O STF e o STJ, como cortes responsáveis por dar a última palavra a respeito da interpretação da Constituição e da legislação infraconstitucional federal na ordem jurídica brasileira, devem ser pensados como Cortes Supremas , a fim de que se possa reconstruí-los em termos conceituais, estruturais, funcionais e eficaciais a partir de um quadro teórico capaz de fornecer soluções coerentes aos problemas ligados à interpretação judicial no Estado Constitucional. Nessa linha, o STF e o STJ devem ser pensados como cortes de interpretação e não como cortes de controle , como cortes de precedentes e não como cortes de jurisprudência , tendo autogoverno e sendo dotados de meios idôneos para consecução da tutela do direito em uma dimensão geral de forma isonômica e segura .

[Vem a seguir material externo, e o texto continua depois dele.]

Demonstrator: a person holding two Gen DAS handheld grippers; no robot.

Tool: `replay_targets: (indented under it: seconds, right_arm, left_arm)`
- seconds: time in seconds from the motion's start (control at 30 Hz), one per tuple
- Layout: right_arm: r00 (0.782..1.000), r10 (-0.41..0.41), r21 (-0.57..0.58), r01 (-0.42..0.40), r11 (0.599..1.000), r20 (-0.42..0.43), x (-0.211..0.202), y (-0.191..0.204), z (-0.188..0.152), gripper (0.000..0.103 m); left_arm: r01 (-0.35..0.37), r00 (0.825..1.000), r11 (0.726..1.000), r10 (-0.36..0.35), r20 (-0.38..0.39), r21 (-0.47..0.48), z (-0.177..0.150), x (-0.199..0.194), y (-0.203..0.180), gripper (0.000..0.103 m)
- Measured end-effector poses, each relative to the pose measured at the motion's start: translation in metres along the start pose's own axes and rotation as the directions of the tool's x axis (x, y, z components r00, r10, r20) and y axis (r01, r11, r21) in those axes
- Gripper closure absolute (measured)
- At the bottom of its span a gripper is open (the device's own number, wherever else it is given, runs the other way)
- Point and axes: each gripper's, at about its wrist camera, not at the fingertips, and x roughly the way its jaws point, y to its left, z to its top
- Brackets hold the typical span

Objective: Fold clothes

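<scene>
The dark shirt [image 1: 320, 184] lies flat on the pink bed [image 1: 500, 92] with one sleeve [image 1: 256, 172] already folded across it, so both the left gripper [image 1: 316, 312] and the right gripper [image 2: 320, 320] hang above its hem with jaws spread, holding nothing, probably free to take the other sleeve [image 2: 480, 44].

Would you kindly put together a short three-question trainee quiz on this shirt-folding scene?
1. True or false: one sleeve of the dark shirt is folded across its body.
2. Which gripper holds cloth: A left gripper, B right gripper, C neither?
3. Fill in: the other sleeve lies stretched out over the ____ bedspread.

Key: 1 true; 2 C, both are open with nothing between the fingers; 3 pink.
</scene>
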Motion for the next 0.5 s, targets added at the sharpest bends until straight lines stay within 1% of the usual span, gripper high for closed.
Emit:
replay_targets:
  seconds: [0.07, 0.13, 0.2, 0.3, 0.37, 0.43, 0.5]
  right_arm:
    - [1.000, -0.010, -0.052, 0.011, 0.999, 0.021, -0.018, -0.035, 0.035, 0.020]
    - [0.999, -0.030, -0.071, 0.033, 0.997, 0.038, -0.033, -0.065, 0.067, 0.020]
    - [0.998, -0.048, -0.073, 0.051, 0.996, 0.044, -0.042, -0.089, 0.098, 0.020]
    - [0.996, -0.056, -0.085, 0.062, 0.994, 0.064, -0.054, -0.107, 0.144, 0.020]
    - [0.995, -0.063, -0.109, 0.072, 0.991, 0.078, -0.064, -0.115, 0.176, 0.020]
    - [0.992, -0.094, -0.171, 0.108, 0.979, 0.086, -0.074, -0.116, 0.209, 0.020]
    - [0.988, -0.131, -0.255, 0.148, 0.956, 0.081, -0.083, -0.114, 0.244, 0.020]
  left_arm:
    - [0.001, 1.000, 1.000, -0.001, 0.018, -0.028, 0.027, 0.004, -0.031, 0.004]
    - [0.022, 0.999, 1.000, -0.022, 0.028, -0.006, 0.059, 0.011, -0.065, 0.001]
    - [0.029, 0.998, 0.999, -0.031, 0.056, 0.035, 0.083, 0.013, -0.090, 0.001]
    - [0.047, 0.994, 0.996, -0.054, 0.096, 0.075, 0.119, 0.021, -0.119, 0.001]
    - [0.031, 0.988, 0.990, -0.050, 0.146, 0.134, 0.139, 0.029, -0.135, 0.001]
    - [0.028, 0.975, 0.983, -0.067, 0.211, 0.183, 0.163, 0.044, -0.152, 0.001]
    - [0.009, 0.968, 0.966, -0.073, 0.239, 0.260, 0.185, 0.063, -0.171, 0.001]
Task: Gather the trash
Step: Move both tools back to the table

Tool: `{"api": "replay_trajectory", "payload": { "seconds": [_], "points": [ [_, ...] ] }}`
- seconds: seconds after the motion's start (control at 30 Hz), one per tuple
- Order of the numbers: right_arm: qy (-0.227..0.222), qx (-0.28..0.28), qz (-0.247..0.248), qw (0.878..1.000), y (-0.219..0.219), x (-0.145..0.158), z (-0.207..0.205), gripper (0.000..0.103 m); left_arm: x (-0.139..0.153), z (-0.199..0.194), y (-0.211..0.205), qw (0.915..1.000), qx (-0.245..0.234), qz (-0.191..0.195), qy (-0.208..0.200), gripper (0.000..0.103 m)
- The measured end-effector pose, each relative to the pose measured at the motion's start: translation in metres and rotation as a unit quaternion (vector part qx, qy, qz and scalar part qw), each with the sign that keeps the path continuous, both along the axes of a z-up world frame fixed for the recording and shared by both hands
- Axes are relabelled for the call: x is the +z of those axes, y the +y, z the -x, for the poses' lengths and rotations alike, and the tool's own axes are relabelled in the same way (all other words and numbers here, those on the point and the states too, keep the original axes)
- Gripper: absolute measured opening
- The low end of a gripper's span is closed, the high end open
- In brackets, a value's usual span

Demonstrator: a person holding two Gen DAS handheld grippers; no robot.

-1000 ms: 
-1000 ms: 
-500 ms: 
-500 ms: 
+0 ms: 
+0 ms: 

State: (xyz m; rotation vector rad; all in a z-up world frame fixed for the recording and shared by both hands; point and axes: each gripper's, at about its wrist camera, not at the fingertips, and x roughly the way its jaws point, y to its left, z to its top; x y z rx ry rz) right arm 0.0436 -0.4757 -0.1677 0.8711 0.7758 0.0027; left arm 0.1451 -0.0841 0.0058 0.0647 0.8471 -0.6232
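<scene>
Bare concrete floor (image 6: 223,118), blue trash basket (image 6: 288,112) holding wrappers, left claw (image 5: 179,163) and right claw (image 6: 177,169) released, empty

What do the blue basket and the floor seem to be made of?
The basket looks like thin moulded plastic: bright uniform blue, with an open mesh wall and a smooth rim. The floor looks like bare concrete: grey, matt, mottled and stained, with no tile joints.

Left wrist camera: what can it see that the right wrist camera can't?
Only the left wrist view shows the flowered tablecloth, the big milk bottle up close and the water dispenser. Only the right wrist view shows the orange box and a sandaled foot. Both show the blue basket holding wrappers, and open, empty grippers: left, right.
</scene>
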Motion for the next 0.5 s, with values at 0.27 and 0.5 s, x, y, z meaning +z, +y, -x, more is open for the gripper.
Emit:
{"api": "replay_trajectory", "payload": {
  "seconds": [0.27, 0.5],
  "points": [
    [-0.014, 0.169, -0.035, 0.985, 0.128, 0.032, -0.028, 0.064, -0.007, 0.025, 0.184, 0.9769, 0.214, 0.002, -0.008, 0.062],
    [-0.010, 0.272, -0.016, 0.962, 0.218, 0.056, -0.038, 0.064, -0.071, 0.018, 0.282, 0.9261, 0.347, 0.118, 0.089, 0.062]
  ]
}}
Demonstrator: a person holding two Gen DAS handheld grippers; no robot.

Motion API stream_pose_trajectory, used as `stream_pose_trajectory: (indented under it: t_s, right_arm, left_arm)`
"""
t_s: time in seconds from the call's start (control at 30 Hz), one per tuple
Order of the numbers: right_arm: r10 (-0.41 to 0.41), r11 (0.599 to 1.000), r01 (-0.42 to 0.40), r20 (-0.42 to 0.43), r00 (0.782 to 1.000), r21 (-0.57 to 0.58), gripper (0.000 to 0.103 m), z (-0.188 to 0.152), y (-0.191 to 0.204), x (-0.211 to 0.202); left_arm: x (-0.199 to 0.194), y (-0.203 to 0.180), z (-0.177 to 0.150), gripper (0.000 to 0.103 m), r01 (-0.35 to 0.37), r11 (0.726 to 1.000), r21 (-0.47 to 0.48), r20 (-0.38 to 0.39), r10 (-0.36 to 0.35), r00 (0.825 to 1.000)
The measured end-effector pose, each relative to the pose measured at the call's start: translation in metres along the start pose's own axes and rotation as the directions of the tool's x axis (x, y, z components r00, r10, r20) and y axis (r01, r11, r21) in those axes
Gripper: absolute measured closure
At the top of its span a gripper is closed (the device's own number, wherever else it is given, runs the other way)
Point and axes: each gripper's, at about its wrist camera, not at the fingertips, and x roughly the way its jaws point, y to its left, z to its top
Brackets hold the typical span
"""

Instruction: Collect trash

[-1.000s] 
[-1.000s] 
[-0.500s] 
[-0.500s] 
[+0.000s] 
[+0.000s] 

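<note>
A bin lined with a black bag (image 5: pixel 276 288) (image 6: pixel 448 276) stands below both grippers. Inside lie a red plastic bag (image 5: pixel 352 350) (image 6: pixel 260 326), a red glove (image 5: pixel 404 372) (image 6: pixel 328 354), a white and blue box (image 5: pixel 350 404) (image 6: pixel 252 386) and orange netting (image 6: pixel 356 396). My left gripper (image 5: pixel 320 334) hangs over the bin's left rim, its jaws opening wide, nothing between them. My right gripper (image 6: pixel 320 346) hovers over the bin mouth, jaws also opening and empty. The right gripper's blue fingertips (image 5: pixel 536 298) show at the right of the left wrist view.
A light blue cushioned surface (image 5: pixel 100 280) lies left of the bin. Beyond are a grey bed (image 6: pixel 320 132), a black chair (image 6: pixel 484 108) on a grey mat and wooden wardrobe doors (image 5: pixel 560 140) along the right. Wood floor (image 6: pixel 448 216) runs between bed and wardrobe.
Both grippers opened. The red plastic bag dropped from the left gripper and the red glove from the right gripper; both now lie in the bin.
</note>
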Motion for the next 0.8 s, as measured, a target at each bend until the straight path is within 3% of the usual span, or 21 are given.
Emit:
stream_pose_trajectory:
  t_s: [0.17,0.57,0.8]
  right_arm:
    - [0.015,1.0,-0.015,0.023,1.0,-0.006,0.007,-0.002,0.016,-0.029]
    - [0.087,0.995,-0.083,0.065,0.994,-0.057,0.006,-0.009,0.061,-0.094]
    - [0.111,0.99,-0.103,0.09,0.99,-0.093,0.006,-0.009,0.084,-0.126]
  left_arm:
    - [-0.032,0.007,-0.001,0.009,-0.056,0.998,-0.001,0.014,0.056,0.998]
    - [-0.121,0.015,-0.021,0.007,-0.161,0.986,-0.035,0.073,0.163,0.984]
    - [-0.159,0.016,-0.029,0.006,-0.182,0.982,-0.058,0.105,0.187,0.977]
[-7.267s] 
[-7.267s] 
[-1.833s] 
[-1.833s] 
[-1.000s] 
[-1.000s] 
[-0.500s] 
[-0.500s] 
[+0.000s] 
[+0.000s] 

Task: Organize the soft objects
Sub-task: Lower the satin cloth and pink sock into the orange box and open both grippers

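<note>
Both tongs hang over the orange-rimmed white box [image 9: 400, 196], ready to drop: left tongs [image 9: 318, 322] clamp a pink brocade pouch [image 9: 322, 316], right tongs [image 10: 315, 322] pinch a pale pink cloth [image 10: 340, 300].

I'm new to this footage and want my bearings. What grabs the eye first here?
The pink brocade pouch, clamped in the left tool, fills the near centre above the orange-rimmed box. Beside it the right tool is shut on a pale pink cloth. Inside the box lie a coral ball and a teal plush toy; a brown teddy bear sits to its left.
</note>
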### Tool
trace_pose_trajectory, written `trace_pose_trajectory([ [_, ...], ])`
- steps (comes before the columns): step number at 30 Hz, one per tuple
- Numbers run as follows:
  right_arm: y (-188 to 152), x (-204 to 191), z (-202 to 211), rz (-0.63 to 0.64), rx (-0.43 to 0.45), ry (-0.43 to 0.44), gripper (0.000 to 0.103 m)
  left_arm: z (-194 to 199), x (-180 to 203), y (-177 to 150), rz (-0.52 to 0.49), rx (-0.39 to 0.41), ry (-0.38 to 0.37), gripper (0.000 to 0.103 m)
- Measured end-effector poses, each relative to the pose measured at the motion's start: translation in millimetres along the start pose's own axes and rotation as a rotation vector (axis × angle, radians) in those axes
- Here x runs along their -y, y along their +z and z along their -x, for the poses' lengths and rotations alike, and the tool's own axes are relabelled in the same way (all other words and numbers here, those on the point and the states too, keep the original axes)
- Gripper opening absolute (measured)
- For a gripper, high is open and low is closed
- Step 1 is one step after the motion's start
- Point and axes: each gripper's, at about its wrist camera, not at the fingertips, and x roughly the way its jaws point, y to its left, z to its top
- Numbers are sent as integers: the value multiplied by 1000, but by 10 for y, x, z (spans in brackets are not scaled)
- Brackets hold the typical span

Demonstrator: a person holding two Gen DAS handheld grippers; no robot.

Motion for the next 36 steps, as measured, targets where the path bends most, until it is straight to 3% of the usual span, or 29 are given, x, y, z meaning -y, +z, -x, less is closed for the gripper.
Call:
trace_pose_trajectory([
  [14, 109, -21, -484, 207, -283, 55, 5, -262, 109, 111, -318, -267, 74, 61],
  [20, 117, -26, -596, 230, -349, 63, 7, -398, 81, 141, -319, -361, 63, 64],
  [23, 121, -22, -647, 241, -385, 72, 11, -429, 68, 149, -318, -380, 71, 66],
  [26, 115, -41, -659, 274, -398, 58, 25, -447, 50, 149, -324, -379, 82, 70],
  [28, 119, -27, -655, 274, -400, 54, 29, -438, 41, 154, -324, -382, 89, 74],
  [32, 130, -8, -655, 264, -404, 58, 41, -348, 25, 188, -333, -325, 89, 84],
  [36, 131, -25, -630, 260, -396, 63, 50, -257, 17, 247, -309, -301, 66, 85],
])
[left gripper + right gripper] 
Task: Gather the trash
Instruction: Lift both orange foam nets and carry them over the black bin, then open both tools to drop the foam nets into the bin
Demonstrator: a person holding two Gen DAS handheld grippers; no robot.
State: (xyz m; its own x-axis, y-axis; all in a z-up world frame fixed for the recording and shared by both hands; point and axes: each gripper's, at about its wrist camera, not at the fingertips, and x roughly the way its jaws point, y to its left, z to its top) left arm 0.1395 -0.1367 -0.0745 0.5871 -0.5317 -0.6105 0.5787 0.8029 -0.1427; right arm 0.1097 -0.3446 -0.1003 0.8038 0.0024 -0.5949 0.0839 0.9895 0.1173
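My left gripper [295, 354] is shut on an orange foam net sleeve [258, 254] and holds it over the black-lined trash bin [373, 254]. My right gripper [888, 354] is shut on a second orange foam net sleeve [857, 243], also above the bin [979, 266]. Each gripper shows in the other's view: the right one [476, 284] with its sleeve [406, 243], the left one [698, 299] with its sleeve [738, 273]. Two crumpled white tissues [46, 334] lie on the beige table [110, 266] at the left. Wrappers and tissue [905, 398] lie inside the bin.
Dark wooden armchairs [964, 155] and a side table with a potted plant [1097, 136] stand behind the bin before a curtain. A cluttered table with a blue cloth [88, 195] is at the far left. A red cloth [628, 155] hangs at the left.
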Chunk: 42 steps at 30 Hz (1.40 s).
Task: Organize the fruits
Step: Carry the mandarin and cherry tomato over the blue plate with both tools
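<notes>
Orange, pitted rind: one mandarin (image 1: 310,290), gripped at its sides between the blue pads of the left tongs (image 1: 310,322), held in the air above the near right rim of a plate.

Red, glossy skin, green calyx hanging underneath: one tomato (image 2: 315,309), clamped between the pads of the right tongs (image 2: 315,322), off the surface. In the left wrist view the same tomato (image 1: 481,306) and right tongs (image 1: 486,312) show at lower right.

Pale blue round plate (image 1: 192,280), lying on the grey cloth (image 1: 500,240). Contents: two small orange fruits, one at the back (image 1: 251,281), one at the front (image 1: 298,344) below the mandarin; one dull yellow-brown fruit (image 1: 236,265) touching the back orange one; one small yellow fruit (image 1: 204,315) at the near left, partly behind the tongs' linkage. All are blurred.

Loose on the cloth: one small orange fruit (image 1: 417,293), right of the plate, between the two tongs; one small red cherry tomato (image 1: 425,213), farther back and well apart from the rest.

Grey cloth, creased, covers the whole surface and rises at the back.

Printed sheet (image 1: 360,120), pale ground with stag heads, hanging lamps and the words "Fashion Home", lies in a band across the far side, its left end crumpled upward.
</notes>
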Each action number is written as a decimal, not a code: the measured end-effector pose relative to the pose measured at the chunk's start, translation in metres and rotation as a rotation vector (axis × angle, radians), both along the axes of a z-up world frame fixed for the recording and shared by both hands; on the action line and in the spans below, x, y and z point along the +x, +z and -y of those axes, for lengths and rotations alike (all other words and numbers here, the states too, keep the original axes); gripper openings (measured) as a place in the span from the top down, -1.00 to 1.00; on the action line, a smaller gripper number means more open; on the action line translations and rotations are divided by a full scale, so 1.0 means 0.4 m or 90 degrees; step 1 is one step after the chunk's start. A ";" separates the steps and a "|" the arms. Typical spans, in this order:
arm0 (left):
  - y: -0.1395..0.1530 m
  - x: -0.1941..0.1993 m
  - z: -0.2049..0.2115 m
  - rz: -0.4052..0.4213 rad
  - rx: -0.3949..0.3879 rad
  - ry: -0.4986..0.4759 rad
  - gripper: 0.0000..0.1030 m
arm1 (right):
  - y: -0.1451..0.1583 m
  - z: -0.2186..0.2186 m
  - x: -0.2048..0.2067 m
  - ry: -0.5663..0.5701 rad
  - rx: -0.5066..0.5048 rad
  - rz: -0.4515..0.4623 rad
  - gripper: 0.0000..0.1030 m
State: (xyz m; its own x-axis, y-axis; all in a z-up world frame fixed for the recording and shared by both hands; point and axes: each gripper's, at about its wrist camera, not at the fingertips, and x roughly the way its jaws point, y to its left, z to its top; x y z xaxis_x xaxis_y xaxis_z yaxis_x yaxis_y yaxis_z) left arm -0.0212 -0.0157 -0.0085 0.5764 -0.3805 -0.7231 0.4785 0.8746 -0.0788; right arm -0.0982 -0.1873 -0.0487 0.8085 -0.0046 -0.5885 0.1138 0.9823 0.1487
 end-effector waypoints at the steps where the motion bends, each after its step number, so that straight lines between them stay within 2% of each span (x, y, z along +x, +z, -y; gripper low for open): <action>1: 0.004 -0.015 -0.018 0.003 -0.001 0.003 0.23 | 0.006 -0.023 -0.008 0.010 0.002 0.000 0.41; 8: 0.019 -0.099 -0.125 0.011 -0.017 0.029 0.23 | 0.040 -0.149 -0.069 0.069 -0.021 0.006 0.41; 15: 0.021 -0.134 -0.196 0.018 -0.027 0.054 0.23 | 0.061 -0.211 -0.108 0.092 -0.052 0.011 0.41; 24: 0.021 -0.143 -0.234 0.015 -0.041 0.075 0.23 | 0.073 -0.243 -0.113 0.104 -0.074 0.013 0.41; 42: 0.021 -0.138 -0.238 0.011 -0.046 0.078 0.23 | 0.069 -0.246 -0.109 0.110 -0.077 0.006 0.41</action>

1. O STF e o STJ como Cortes Supremas. Pressupostos teóricos

O STF e o STJ não podem ser pensados como cortes que apenas declaram o sentido prévio, intrínseco e unívoco da Constituição e da legislação infraconstitucional federal. A potencial equivocidade da linguagem 1 – fruto da ambiguidade, implicabilidade, superabilidade e abrangibilidade dos enunciados textuais – impede que se considere o processo de interpretação do Direito como algo neutro e cujo resultado é unívoco. O STF e o STJ, pelo contrário, são cortes que outorgam sentido à Constituição e à legislação infraconstitucional federal e visam a reduzir a equivocidade dos enunciados linguísticos em que o Direito comumente é vazado. 2 São cortes, em última análise, que decidem o sentido da Constituição e da legislação infraconstitucional federal.

Isso significa duas coisas da mais alta importância.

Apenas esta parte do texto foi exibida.